Your assignment
Every line that contains "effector" must be located and copied from the data.

(Dataset)

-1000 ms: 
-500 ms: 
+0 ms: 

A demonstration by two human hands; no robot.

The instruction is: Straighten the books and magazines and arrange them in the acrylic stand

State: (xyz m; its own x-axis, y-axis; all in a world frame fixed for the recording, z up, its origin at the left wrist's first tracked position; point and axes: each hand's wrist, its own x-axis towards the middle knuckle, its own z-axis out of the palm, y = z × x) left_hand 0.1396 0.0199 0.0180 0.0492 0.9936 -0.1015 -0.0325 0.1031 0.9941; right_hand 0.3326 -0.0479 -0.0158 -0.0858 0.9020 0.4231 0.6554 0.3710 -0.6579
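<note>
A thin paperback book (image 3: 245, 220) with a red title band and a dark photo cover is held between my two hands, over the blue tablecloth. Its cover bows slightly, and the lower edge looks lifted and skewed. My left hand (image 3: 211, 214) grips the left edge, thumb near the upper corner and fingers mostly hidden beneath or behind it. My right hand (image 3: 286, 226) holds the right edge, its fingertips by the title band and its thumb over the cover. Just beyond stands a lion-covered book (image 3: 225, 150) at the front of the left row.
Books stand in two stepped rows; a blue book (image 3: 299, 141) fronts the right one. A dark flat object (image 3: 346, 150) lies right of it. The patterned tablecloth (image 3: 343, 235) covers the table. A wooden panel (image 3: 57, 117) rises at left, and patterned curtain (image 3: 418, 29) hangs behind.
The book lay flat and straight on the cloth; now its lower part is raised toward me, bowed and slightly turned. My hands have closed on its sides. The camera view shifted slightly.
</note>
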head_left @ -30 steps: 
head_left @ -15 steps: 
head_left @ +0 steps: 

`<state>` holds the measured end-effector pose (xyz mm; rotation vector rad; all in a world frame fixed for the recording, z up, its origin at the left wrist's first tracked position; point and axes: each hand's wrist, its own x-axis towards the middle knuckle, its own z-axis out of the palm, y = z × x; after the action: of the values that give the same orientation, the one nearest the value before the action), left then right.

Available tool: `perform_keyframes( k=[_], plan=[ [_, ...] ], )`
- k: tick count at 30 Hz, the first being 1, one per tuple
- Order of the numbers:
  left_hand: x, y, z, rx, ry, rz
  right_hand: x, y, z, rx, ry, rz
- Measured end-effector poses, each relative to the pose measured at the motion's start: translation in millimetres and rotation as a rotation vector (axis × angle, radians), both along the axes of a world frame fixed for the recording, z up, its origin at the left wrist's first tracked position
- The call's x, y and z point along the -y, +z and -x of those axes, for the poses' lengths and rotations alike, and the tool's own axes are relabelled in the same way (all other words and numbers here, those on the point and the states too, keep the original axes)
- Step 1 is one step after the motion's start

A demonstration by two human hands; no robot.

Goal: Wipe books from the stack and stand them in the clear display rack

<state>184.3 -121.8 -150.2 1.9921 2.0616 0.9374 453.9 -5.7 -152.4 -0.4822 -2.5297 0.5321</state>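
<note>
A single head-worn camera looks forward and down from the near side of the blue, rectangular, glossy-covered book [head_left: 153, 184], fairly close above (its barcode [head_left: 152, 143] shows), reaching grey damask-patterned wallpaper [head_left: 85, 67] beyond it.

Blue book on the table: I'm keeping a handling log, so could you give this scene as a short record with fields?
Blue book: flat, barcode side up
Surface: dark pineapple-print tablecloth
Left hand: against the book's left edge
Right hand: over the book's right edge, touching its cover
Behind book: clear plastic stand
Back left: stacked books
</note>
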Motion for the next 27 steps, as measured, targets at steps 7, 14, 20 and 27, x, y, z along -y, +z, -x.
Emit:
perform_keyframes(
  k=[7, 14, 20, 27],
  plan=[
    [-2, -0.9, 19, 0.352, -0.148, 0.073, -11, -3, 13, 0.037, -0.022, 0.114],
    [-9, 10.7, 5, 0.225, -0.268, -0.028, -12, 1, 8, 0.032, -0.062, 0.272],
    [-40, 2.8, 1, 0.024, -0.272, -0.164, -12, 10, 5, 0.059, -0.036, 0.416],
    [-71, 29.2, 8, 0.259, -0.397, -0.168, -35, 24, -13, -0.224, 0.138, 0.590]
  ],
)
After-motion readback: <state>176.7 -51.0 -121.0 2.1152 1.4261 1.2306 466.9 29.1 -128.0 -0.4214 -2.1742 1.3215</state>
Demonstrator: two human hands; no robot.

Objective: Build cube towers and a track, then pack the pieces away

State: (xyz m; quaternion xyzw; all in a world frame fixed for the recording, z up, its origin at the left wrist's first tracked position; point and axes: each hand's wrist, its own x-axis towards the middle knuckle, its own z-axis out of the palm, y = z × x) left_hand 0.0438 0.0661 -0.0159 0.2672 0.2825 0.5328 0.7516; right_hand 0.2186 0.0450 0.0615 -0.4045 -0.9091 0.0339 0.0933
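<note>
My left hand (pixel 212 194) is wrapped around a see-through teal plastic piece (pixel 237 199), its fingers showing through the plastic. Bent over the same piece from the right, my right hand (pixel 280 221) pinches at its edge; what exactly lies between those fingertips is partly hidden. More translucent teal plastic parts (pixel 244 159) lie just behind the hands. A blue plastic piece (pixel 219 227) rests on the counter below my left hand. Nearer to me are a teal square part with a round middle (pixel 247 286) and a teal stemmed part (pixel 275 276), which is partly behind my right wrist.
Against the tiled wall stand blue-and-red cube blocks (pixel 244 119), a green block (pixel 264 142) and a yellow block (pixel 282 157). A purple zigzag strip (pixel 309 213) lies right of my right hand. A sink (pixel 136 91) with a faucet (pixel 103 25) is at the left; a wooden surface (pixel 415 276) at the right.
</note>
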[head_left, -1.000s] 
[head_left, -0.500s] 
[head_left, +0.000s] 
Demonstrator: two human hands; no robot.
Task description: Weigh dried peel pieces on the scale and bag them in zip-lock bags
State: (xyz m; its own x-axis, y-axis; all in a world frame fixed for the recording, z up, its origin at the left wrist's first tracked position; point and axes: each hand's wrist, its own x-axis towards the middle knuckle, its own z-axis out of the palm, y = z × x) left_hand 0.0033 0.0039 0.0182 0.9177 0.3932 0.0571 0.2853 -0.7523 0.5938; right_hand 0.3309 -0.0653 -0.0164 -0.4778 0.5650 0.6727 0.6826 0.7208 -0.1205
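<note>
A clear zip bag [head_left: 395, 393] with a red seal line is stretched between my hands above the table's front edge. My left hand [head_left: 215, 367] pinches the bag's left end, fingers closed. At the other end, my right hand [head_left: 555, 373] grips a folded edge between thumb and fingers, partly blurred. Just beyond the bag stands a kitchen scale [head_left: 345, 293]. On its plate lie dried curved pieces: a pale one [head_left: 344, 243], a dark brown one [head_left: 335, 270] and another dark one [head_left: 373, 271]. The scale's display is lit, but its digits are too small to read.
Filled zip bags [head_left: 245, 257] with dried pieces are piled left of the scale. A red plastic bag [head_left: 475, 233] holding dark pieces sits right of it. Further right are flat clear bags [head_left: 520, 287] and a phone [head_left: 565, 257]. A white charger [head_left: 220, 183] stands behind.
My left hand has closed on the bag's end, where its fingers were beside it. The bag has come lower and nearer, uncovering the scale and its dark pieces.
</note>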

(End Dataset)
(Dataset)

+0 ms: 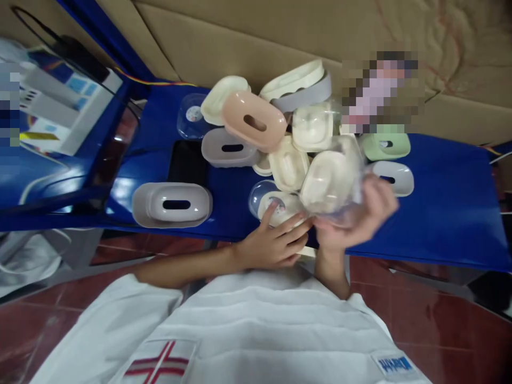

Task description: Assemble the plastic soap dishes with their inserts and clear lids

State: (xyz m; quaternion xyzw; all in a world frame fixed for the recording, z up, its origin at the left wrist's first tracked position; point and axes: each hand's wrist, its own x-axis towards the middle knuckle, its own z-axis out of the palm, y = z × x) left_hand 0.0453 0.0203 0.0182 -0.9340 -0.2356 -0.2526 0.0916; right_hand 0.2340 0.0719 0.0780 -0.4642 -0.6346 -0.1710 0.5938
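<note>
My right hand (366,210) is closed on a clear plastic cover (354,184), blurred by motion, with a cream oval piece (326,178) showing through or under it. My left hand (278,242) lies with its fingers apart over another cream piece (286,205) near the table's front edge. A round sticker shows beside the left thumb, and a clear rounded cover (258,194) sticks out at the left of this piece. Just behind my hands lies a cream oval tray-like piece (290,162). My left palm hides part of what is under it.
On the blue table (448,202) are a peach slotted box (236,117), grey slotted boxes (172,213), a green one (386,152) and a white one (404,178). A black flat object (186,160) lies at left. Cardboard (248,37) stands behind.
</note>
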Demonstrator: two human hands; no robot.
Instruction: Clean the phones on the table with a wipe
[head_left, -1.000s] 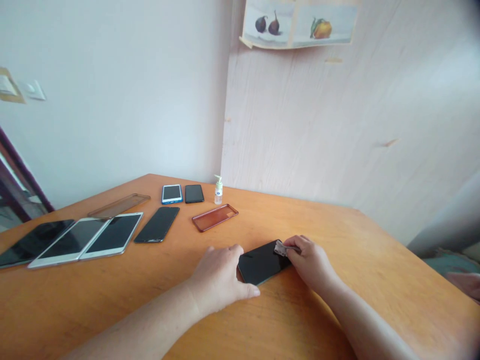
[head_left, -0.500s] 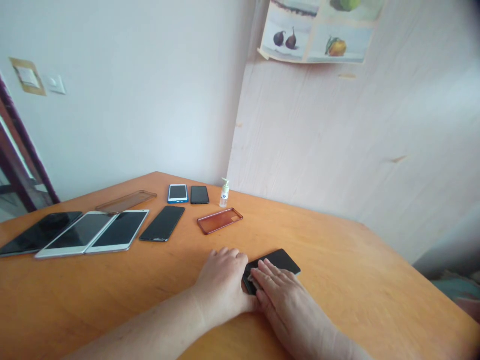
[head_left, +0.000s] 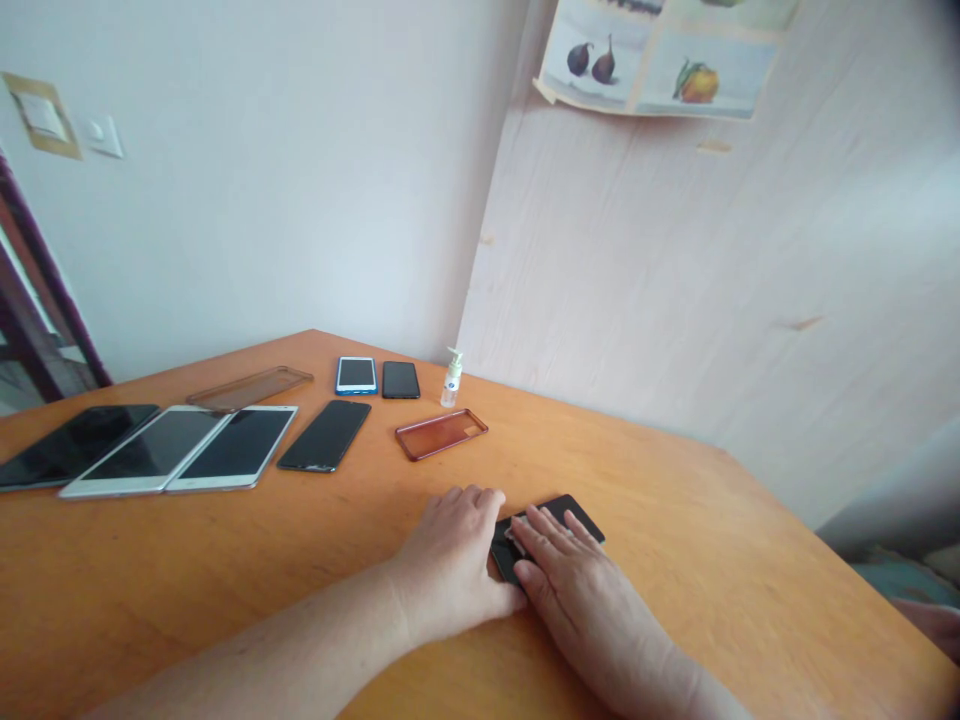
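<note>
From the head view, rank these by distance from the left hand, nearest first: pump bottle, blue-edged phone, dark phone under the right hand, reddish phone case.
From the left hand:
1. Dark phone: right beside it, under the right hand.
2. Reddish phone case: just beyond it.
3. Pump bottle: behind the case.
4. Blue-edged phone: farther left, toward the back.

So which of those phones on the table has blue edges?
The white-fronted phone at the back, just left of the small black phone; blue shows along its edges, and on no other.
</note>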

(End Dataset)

Answer to the problem
`<state>` holds the measured end-effector pose (xyz mm; rotation vector rad; all in a world frame fixed for the recording, z up, its origin at the left wrist's first tracked position; point and axes: each hand's wrist, its own x-axis towards the middle knuckle, its own z-axis out of the palm, y = z × x; after the action: of the values that give the same orientation, the one nearest the value before the action), left then right.
- Measured end-effector poses, each relative to the pose measured at the motion's start: translation in millimetres and rotation as a rotation vector (axis × angle, radians), both along the axes of a world frame fixed for the recording, z up, its origin at the left wrist's first tracked position

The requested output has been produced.